* [Task details]
Take the data that follows and retype it word for word.

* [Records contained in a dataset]
____

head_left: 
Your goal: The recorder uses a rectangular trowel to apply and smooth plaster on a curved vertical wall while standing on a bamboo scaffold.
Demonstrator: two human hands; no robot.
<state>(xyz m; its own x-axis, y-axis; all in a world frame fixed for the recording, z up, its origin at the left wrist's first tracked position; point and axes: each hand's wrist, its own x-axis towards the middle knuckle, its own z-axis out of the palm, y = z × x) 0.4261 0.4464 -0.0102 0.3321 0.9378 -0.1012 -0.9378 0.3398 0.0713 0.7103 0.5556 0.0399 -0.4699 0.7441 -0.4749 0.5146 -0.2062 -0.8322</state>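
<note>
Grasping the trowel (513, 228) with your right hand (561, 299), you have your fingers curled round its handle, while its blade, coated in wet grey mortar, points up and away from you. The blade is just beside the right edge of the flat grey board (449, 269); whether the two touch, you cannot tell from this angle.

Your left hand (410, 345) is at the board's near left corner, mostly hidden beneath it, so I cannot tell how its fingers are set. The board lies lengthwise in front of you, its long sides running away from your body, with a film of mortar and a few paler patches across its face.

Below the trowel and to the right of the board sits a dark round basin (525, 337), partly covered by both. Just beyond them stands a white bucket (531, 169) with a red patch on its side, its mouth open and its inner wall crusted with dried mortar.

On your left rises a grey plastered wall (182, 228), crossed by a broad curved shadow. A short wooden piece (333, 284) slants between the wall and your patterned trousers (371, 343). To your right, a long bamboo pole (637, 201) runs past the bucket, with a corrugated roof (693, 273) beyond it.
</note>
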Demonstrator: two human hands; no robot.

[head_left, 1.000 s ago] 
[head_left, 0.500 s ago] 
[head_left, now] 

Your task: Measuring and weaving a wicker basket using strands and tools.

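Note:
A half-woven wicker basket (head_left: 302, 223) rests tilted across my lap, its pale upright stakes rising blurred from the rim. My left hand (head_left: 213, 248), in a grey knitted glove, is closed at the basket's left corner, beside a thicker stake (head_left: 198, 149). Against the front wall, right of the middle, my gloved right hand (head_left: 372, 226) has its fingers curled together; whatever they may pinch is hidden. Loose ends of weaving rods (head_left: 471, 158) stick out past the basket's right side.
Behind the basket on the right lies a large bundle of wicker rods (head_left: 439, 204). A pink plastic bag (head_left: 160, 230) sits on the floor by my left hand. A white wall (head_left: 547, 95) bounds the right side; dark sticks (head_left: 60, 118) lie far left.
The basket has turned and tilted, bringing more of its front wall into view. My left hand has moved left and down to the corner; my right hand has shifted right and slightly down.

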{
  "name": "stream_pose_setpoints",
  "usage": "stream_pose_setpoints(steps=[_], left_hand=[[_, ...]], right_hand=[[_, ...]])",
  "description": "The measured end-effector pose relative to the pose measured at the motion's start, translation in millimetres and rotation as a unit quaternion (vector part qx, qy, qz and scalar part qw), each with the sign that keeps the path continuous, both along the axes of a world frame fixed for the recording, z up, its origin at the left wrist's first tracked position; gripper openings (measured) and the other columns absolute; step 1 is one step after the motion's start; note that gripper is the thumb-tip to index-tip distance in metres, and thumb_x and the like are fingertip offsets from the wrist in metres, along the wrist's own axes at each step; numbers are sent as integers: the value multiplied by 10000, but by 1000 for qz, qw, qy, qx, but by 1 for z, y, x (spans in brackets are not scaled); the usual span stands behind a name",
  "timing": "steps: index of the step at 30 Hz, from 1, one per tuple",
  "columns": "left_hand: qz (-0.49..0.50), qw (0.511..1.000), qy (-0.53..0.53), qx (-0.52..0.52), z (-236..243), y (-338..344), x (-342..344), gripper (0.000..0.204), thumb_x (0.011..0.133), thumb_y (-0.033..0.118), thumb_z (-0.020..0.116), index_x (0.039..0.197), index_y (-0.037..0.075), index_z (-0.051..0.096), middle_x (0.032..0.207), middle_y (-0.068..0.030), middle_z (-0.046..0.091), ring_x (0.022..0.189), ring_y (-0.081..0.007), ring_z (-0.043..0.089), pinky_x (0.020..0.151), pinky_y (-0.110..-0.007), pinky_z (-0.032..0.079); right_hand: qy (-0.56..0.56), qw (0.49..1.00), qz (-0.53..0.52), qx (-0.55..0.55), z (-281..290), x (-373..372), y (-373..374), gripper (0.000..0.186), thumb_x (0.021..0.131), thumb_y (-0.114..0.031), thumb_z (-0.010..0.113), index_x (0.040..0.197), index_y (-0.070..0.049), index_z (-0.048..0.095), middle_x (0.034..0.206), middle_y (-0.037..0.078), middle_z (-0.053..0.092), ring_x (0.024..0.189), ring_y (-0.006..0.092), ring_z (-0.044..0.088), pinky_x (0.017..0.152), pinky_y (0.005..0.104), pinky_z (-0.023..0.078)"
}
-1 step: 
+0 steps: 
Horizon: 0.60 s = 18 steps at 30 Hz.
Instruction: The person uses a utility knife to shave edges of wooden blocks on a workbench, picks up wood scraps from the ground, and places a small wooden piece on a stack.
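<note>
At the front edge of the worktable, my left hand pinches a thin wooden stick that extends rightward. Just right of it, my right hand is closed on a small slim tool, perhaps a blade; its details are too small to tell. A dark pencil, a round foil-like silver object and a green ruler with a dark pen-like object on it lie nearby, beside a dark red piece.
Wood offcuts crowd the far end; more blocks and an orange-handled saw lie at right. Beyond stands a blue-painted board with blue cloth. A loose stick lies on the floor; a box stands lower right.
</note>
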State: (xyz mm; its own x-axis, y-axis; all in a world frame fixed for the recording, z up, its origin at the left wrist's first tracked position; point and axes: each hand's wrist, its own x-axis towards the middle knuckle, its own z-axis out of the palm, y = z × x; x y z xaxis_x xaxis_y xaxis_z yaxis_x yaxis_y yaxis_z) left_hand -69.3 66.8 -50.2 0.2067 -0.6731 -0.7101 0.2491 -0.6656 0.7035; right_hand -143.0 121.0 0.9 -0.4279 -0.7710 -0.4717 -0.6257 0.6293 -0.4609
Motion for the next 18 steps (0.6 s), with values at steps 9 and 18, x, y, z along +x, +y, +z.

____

* [Answer to this task]
head_left: 
Your goal: The recorder uses a rectangular trowel to apply and smooth plaster on a curved vertical wall while standing on a bamboo scaffold.
Demonstrator: two human hands; no robot.
<state>(xyz m; its own x-axis, y-axis; all in a world frame fixed for the recording, z up, its origin at the left wrist's first tracked position; point and axes: each hand's wrist, its own x-axis towards the middle knuckle, its own z-axis out of the palm, y = z × x) 0.4261 0.4464 -0.0102 0.3321 0.9378 -0.1012 -0.9378 0.3398 0.0713 0.7103 0.5556 0.0399 -0.4699 0.7441 -0.4749 0.5146 -0.2062 -0.8322</state>
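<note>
Grasping the trowel (513, 228) with your right hand (561, 299), you have your fingers curled round its handle, while its blade, coated in wet grey mortar, points up and away from you. The blade is just beside the right edge of the flat grey board (449, 269); whether the two touch, you cannot tell from this angle.

Your left hand (410, 345) is at the board's near left corner, mostly hidden beneath it, so I cannot tell how its fingers are set. The board lies lengthwise in front of you, its long sides running away from your body, with a film of mortar and a few paler patches across its face.

Below the trowel and to the right of the board sits a dark round basin (525, 337), partly covered by both. Just beyond them stands a white bucket (531, 169) with a red patch on its side, its mouth open and its inner wall crusted with dried mortar.

On your left rises a grey plastered wall (182, 228), crossed by a broad curved shadow. A short wooden piece (333, 284) slants between the wall and your patterned trousers (371, 343). To your right, a long bamboo pole (637, 201) runs past the bucket, with a corrugated roof (693, 273) beyond it.
</note>
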Demonstrator: two human hands; no robot.

[head_left, 1.000 s ago] 
[head_left, 0.500 s ago] 
[head_left, now] 

Your task: Measuring and weaving a wicker basket using strands and tools.

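Note:
A half-woven wicker basket (head_left: 302, 223) rests tilted across my lap, its pale upright stakes rising blurred from the rim. My left hand (head_left: 213, 248), in a grey knitted glove, is closed at the basket's left corner, beside a thicker stake (head_left: 198, 149). Against the front wall, right of the middle, my gloved right hand (head_left: 372, 226) has its fingers curled together; whatever they may pinch is hidden. Loose ends of weaving rods (head_left: 471, 158) stick out past the basket's right side.
Behind the basket on the right lies a large bundle of wicker rods (head_left: 439, 204). A pink plastic bag (head_left: 160, 230) sits on the floor by my left hand. A white wall (head_left: 547, 95) bounds the right side; dark sticks (head_left: 60, 118) lie far left.
The basket has turned and tilted, bringing more of its front wall into view. My left hand has moved left and down to the corner; my right hand has shifted right and slightly down.
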
{
  "name": "stream_pose_setpoints",
  "usage": "stream_pose_setpoints(steps=[_], left_hand=[[_, ...]], right_hand=[[_, ...]])",
  "description": "The measured end-effector pose relative to the pose measured at the motion's start, translation in millimetres and rotation as a unit quaternion (vector part qx, qy, qz and scalar part qw), each with the sign that keeps the path continuous, both along the axes of a world frame fixed for the recording, z up, its origin at the left wrist's first tracked position; gripper openings (measured) and the other columns absolute; step 1 is one step after the motion's start; note that gripper is the thumb-tip to index-tip distance in metres, and thumb_x and the like are fingertip offsets from the wrist in metres, along the wrist's own axes at each step; numbers are sent as integers: the value multiplied by 10000, but by 1000 for qz, qw, qy, qx, but by 1 for z, y, x (spans in brackets are not scaled); the usual span stands behind a name",
  "timing": "steps: index of the step at 30 Hz, from 1, one per tuple",
  "columns": "left_hand: qz (-0.49..0.50), qw (0.511..1.000), qy (-0.53..0.53), qx (-0.52..0.52), z (-236..243), y (-338..344), x (-342..344), gripper (0.000..0.204), thumb_x (0.011..0.133), thumb_y (-0.033..0.118), thumb_z (-0.020..0.116), index_x (0.039..0.197), index_y (-0.037..0.075), index_z (-0.051..0.096), middle_x (0.032..0.207), middle_y (-0.068..0.030), middle_z (-0.046..0.091), ring_x (0.022..0.189), ring_y (-0.081..0.007), ring_z (-0.043..0.089), pinky_x (0.020..0.151), pinky_y (-0.110..-0.007), pinky_z (-0.032..0.079); right_hand: qy (-0.56..0.56), qw (0.49..1.00), qz (-0.53..0.52), qx (-0.55..0.55), z (-281..290), x (-373..372), y (-373..374), gripper (0.000..0.186), thumb_x (0.021..0.131), thumb_y (-0.114..0.031), thumb_z (-0.010..0.113), index_x (0.040..0.197), index_y (-0.070..0.049), index_z (-0.048..0.095), middle_x (0.034..0.206), middle_y (-0.037..0.078), middle_z (-0.053..0.092), ring_x (0.024..0.189), ring_y (-0.006..0.092), ring_z (-0.044..0.088), pinky_x (0.017..0.152), pinky_y (0.005..0.104), pinky_z (-0.023..0.078)"
}
-1 step: 
+0 steps: 
Horizon: 0.60 s = 18 steps at 30 Hz.
Instruction: The person uses a utility knife to shave edges of wooden blocks on a workbench, picks up wood scraps from the ground, and places a small wooden piece on a stack.
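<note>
At the front edge of the worktable, my left hand pinches a thin wooden stick that extends rightward. Just right of it, my right hand is closed on a small slim tool, perhaps a blade; its details are too small to tell. A dark pencil, a round foil-like silver object and a green ruler with a dark pen-like object on it lie nearby, beside a dark red piece.
Wood offcuts crowd the far end; more blocks and an orange-handled saw lie at right. Beyond stands a blue-painted board with blue cloth. A loose stick lies on the floor; a box stands lower right.
</note>
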State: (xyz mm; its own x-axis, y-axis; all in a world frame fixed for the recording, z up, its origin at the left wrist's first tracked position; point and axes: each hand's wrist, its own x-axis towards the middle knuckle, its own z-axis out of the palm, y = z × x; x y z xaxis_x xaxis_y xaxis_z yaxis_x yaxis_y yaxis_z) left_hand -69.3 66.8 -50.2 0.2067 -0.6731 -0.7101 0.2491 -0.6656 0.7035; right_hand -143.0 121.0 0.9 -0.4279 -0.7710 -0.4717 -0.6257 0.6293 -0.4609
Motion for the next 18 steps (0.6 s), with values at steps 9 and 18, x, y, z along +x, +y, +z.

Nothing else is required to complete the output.